> [Task goal]: A single stretch of the material below is to be transcribed exactly, starting at the line with "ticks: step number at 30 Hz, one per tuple" and ending after the line with "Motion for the".
╔══
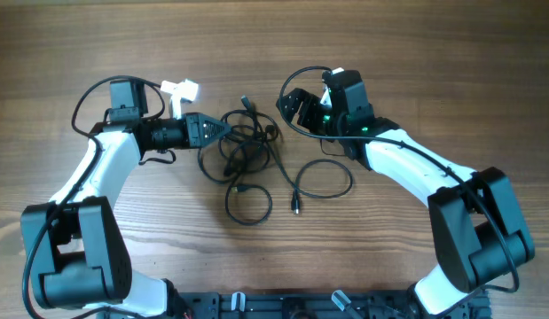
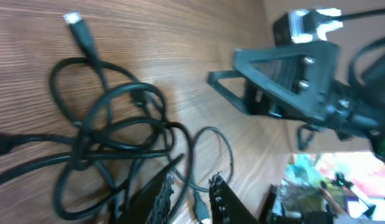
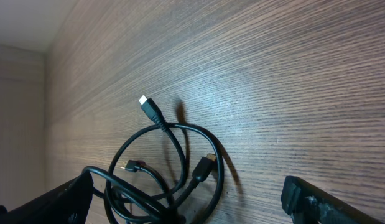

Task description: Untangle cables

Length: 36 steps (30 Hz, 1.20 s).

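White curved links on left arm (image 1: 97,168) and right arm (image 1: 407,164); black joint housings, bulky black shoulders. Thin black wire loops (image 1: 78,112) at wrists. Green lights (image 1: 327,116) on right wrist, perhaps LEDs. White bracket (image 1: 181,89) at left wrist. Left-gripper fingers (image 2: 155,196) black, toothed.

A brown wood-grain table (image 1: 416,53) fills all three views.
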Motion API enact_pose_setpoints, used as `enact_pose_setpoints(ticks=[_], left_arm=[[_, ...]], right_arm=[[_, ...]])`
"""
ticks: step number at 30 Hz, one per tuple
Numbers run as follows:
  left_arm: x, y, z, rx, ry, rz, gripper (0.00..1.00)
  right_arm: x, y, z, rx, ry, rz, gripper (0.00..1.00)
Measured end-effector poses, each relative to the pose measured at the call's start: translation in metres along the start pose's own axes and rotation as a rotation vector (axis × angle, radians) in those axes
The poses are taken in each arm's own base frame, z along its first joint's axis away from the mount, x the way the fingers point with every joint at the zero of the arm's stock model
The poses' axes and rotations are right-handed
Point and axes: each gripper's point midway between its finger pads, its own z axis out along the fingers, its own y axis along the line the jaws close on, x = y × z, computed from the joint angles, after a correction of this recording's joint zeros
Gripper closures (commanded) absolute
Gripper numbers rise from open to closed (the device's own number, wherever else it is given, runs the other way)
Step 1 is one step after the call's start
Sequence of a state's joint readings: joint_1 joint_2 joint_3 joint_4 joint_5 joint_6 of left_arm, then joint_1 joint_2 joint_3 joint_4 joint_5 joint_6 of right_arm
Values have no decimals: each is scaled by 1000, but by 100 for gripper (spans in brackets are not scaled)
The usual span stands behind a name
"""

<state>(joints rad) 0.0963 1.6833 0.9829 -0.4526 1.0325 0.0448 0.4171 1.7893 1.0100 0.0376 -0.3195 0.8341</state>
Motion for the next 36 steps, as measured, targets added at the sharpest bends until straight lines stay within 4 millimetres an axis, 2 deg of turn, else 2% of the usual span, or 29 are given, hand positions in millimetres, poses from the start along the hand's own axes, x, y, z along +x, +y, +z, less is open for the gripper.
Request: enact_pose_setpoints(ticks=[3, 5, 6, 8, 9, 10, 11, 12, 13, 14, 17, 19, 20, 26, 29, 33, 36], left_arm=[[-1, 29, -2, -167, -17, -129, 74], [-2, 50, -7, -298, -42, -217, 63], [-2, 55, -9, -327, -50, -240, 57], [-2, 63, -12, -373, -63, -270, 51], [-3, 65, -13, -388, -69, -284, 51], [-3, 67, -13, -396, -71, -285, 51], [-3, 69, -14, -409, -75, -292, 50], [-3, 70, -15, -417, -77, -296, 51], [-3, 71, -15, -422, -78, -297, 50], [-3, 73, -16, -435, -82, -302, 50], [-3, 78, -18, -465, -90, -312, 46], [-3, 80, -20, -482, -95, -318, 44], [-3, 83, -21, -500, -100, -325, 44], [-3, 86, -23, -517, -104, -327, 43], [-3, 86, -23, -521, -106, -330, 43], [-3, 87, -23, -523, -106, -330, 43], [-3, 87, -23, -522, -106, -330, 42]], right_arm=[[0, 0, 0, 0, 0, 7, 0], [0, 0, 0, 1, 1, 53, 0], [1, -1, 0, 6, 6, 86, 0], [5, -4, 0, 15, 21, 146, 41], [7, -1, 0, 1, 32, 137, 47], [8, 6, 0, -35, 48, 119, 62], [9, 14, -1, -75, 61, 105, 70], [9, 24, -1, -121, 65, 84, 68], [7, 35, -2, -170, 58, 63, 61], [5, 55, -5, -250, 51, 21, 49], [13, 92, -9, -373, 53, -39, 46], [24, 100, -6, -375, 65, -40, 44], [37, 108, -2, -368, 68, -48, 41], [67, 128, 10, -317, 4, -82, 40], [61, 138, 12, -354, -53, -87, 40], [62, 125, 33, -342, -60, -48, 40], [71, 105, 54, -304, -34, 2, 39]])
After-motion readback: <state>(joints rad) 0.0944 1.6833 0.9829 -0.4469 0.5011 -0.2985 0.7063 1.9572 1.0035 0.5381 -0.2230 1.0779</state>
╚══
> [Completed exercise]:
ticks: step number at 30 Hz, one per tuple
Numbers run as follows:
  left_arm: x, y, z, rx, ry, rz, gripper (0.00..1.00)
  right_arm: x, y, z, rx, ry, rz, gripper (0.00..1.00)
Measured end-effector poses, each relative to the pose measured at the call's start: translation in metres along the start pose's own axes and rotation as a rotation vector (axis × angle, radians) in those axes
The poses are taken in each arm's own base frame, z along its first joint's axis away from the mount, x the way the fingers point with every joint at the zero of the arm's stock model
The poses' axes and rotations are right-handed
Point and axes: each gripper's point midway between its finger pads, its own z axis out along the fingers, its own y axis along the line the jaws close on, x = y × z, computed from the joint angles, after a correction of this recording's joint zeros
Gripper closures (commanded) absolute
Gripper numbers rise from open to closed (the device's own number, wherever else it is given, runs the other way)
Step 1 is one step after the call's start
Sequence of a state's joint readings: joint_1 joint_2 joint_3 joint_4 joint_5 joint_6 of left_arm, then joint_1 joint_2 joint_3 joint_4 joint_5 joint_6 of right_arm
Values have no decimals: each is scaled by 1000, but by 100 for gripper (spans in brackets are not scaled)
The usual span stands behind a name
"""

<state>(joints rad) 0.0963 1.6833 0.9829 -0.4526 1.0325 0.0448 0.4171 1.7893 1.0100 0.0376 -0.3195 0.8341</state>
Motion for the next 36 steps, as measured, targets added at the sharpest bends until straight lines stay within 4 millimetres an axis, 2 deg of turn, else 2% of the usual span, or 29 are given, hand positions in millimetres, poses from the start along the hand's own axes, x, y, z along +x, +y, +z, less is open for the gripper.

The output is finished and nothing more is needed.